Thursday, September 23, 2010

Nick Blackburn, double-digit wins, and how pitching has changed

Nick Blackburn on Wednesday became the sixth Twins pitcher credited with at least 10 wins. This is a new team record, if such a thing can be called a record.

A .500 pitcher: Nick Blackburn is 10-10
so far this season, 11-11 in both 2008 and 2009
Two previous Minnesota teams -- 2008 and 1970 -- had five double-digit winners. The 2008 team, you probably remember. Glen Perkins and Kevin Slowey had 12 wins each to lead the team, Blackburn and Scott Baker had 11 apiece, Livan Hernandez had 10. None of them threw 200 innings. They wound up losing a one-game playoff for the division title, which perhaps illustrates the difficulty in winning anything without an ace.

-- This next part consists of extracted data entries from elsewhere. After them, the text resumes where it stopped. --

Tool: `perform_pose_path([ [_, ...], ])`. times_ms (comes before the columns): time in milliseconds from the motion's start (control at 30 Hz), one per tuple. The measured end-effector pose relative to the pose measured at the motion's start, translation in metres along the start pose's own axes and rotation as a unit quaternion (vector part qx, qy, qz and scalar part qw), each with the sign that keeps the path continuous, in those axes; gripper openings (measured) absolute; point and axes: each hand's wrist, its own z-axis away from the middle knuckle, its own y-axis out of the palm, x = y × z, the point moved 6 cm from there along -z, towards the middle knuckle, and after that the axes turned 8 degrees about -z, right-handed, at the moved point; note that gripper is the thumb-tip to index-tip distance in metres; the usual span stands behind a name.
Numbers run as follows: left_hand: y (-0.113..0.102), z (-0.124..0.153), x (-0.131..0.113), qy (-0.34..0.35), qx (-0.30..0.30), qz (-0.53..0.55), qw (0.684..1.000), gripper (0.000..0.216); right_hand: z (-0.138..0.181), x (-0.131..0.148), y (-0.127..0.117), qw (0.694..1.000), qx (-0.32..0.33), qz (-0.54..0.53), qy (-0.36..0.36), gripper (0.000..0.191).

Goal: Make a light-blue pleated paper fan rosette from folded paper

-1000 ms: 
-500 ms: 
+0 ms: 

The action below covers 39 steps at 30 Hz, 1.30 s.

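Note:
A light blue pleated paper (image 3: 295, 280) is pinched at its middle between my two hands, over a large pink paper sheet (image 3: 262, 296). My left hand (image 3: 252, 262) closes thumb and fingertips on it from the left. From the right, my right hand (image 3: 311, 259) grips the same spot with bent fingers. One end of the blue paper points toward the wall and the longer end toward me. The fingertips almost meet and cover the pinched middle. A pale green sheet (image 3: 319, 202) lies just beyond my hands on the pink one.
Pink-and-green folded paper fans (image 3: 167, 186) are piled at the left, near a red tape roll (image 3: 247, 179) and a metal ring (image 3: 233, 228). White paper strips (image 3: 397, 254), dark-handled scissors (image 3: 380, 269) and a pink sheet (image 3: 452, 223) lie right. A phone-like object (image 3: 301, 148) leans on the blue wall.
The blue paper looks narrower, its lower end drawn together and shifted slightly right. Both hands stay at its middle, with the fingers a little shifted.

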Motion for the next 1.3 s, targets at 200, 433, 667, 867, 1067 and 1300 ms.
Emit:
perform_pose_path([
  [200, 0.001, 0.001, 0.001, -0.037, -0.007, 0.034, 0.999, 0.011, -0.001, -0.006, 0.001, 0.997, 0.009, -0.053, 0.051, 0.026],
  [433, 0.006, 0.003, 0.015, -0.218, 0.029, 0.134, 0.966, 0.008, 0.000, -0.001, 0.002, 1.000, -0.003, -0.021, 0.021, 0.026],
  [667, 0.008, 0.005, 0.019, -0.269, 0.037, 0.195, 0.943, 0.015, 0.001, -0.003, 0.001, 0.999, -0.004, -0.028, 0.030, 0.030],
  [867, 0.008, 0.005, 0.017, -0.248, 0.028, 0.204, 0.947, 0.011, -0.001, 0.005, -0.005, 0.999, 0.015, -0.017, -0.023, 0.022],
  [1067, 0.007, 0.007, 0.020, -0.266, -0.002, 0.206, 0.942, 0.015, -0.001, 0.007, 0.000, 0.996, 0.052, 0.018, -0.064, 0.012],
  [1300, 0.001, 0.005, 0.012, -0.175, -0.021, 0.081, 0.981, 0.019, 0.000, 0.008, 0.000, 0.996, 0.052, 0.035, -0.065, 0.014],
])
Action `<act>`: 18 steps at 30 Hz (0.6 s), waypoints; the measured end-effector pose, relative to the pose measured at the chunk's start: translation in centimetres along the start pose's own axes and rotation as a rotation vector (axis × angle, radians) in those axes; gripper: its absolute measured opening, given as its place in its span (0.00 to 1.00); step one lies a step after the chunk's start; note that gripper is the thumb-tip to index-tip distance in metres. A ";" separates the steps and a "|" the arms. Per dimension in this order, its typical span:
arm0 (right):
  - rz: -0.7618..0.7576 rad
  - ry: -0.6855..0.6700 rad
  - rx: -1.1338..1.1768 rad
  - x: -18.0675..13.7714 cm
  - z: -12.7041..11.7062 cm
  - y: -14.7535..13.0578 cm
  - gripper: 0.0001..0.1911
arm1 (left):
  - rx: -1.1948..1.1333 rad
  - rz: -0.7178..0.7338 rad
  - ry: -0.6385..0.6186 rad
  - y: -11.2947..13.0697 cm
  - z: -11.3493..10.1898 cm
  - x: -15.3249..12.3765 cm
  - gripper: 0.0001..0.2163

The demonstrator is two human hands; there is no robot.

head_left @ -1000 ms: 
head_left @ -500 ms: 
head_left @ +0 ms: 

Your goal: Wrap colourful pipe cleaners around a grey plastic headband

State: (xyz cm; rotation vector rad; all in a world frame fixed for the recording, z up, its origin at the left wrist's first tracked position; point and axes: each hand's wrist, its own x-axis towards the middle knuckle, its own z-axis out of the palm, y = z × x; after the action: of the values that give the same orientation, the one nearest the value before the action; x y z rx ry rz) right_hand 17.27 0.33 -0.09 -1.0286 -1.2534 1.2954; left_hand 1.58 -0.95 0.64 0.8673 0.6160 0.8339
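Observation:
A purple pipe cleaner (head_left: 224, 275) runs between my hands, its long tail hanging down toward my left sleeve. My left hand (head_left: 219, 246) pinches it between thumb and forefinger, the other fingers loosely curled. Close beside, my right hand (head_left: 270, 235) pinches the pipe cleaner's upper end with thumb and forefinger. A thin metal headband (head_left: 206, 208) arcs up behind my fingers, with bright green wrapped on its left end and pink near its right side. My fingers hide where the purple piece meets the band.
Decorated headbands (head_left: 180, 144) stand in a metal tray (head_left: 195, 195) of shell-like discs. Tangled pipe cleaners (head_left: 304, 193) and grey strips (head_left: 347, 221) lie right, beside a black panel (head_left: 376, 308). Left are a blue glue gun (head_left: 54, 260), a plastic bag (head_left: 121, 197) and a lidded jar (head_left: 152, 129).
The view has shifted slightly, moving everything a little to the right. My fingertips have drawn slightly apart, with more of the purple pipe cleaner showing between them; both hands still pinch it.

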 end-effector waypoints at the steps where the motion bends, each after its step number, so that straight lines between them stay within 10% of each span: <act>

That wasn't the issue for the 1970 Twins, which had Jim Perry winning 24 games and the Cy Young Award. He threw 278 innings. Jim Kaat won 14 and worked more than 230 innings. The other three 10-game winners were Tom Hall (11), Bert Blyleven (10) and Stan Williams (10).

I remember that team fondly. They won 98 games and the old AL West title before succumbing to the Baltimore Orioles (the better team won). It was my first full baseball season, and I was enthralled by the idea of a teenager (Blyleven) pitching in the majors.

But what strikes me in reviewing that team now: They used just 13 pitchers all year.

The four-man rotation to open the season probably seemed ridiculously loaded. Perry and Dave Boswell were coming off 20-win seasons. Luis Tiant, acquired in a wintertime trade (which cost the Twins Craig Nettles), was one season removed from a 1.60 ERA. Kaat probably belongs in the Hall of Fame. So might Tiant.

In the event, only the Jims were good. Boswell, just 25, was awful (3-7, 6.42) and never bounced back. Tiant got hurt; it took him a couple of years to recover.

Blyleven, age 19, came up from Triple A to plug one hole. Swingmen Hall and Bill Zepp combined to plug the other (31 starts, 300-plus innings and a 20-10 record combined).

And the firemen were a couple of aging Dodger refugees, Ron Perranoski and Stan Williams, who pitched 111 and 113 innings respectively.

That's nine pitchers. The other four men to take the mound for Bill Rigney that season -- Dick Woodson, Steve Barber (the lesser), Pete Hamm and Hal Haydel -- combined for 83 innings.

Seven guys did most of the work. And almost all of them fell apart the next season.